■ Exercise goal
Check every line in the listing below for "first". Copy the ones where it occurs.

■ Source material
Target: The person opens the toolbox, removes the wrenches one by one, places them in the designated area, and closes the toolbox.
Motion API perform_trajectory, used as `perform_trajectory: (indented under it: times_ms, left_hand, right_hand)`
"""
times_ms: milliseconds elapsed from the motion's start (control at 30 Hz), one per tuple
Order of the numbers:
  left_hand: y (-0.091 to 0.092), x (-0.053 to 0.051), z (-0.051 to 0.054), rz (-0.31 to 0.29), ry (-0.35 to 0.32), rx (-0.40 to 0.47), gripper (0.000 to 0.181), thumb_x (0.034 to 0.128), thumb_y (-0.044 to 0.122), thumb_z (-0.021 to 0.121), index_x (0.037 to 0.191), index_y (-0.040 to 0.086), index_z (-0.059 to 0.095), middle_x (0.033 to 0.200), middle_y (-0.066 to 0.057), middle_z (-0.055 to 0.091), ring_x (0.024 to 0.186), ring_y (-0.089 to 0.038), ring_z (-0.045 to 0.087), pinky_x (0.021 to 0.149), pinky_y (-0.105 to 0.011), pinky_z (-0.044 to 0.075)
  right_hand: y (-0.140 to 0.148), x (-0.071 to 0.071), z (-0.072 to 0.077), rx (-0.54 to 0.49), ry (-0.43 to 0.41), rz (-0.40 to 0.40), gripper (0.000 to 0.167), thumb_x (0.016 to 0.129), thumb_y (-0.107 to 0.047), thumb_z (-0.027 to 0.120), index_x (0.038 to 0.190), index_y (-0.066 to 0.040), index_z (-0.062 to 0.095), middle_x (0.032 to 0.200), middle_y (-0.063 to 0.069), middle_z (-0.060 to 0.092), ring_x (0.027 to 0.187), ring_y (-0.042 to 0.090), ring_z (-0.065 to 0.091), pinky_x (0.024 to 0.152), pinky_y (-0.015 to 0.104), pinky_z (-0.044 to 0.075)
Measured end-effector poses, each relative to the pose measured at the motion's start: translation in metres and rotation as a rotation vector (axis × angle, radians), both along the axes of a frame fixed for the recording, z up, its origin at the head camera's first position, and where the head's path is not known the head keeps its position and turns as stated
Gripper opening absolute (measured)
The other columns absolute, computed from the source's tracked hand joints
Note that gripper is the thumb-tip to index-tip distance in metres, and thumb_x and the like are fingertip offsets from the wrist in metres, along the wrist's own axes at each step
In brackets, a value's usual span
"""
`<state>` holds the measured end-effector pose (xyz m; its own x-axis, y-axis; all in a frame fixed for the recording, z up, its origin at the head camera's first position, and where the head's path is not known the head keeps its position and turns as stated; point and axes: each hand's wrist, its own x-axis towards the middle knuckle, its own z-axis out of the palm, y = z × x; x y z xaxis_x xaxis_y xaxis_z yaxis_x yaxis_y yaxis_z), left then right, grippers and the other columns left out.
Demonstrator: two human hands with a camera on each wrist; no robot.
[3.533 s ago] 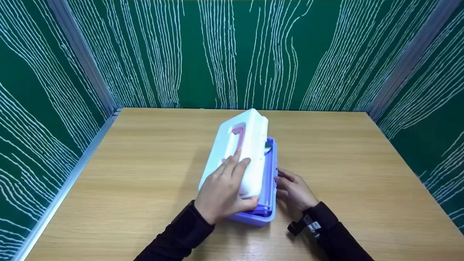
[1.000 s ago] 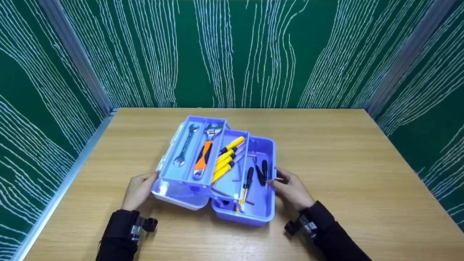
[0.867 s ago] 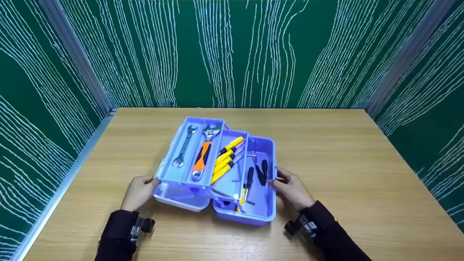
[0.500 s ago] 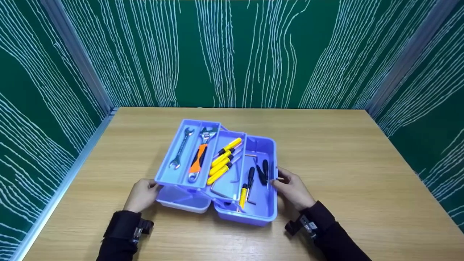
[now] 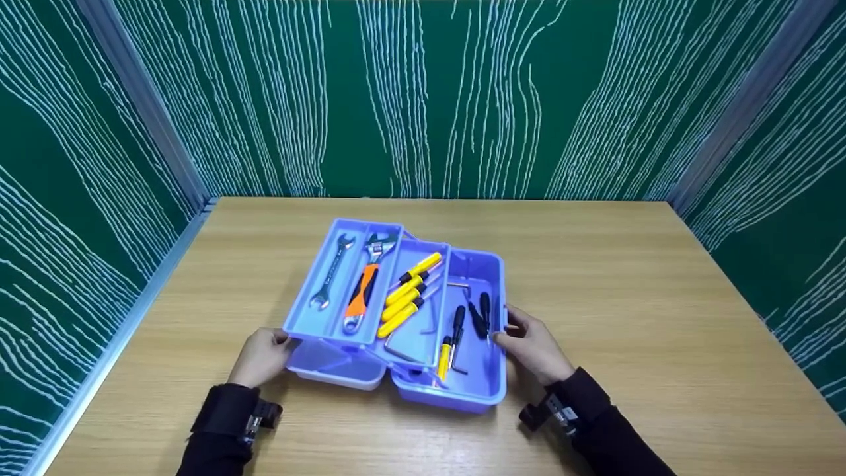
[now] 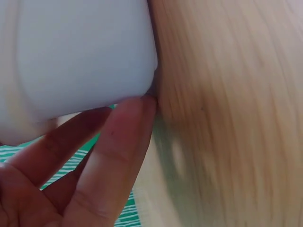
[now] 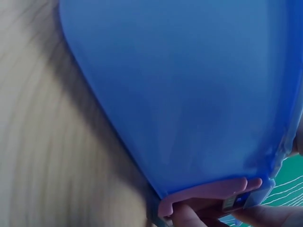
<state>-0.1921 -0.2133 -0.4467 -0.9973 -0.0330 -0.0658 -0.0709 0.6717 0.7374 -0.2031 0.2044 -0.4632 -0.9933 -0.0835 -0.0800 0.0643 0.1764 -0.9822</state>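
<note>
A purple toolbox [image 5: 486, 261] stands unfolded on the table, its stepped trays spread leftward over the lowered whitish lid [image 5: 334, 370]. My left hand [image 5: 261, 357] is at the lid's left edge; in the left wrist view its fingers [image 6: 116, 137] touch the lid's corner. My right hand [image 5: 538, 347] grips the right wall, thumb at the rim and fingers outside, beside a pink latch [image 7: 208, 191] in the right wrist view. The top tray holds an open-end wrench [image 5: 332, 272] and an orange-handled adjustable wrench [image 5: 365, 284]. Several yellow-handled screwdrivers [image 5: 403, 304] lie in the middle tray.
Black-handled screwdrivers [image 5: 484, 307], hex keys [image 5: 456, 360] and another yellow handle [image 5: 444, 360] lie in the toolbox's bottom. The wooden table [image 5: 628, 284] extends on both sides. Green walls [image 5: 456, 99] with white lines stand around it.
The lid, earlier partly raised under my left hand, has swung over to the left and the trays have spread. Within the last second it sank slightly. My right hand stays at the right wall.
</note>
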Motion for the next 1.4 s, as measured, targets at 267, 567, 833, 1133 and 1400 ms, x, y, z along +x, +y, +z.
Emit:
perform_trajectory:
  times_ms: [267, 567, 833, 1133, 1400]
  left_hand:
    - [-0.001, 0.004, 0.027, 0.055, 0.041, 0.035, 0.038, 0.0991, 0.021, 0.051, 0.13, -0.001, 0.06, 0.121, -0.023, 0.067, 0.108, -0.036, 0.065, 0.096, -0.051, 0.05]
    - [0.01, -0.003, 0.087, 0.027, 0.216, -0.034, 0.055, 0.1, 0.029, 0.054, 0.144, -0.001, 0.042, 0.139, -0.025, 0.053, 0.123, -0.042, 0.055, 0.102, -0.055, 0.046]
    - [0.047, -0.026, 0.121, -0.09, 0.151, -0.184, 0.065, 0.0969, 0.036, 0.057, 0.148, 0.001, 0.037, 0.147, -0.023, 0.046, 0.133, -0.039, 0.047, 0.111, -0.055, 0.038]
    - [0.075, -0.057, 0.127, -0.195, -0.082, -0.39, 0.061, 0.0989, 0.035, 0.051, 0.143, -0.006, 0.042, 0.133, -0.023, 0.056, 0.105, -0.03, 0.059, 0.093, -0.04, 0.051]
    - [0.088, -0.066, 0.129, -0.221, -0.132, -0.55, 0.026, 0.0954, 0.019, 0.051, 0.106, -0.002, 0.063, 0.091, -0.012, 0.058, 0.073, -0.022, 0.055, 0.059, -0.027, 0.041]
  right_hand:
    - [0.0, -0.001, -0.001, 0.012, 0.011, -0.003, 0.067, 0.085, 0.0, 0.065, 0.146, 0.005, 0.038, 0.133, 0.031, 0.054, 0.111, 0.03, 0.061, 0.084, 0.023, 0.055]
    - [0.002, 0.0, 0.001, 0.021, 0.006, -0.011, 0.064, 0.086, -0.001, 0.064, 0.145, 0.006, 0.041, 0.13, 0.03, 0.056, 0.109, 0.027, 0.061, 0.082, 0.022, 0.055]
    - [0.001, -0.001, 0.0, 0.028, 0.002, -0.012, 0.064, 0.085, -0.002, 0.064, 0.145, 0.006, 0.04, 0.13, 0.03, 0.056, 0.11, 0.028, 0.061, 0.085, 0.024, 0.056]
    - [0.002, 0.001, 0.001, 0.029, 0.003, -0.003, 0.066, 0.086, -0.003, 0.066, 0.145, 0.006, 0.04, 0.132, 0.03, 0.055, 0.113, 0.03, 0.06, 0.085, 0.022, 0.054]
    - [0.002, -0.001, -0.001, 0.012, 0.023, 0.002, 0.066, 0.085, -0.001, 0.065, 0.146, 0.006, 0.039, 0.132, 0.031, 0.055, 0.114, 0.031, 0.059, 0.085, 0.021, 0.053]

■ Response to the exercise
Measured end-effector poses, each relative to the pose measured at the motion's start: translation in metres and rotation as a rotation vector (axis × angle, radians), both along the axes of a frame fixed for the recording, z up, its origin at the head camera's first position, and where the head's path is not known the head keeps its position and turns as stated
`<state>` holds the measured end-effector pose (xyz m; its own x-axis, y-axis; all in a frame fixed for the recording, z up, its origin at the head camera's first position, and where the head's path is not known the head keeps its position and turns as stated; point and axes: each hand's wrist, its own x-axis towards the middle knuckle, its own z-axis out of the palm, y = z × x; x y z xaxis_x xaxis_y xaxis_z yaxis_x yaxis_y yaxis_z), left then right, grippers and the other columns left out.

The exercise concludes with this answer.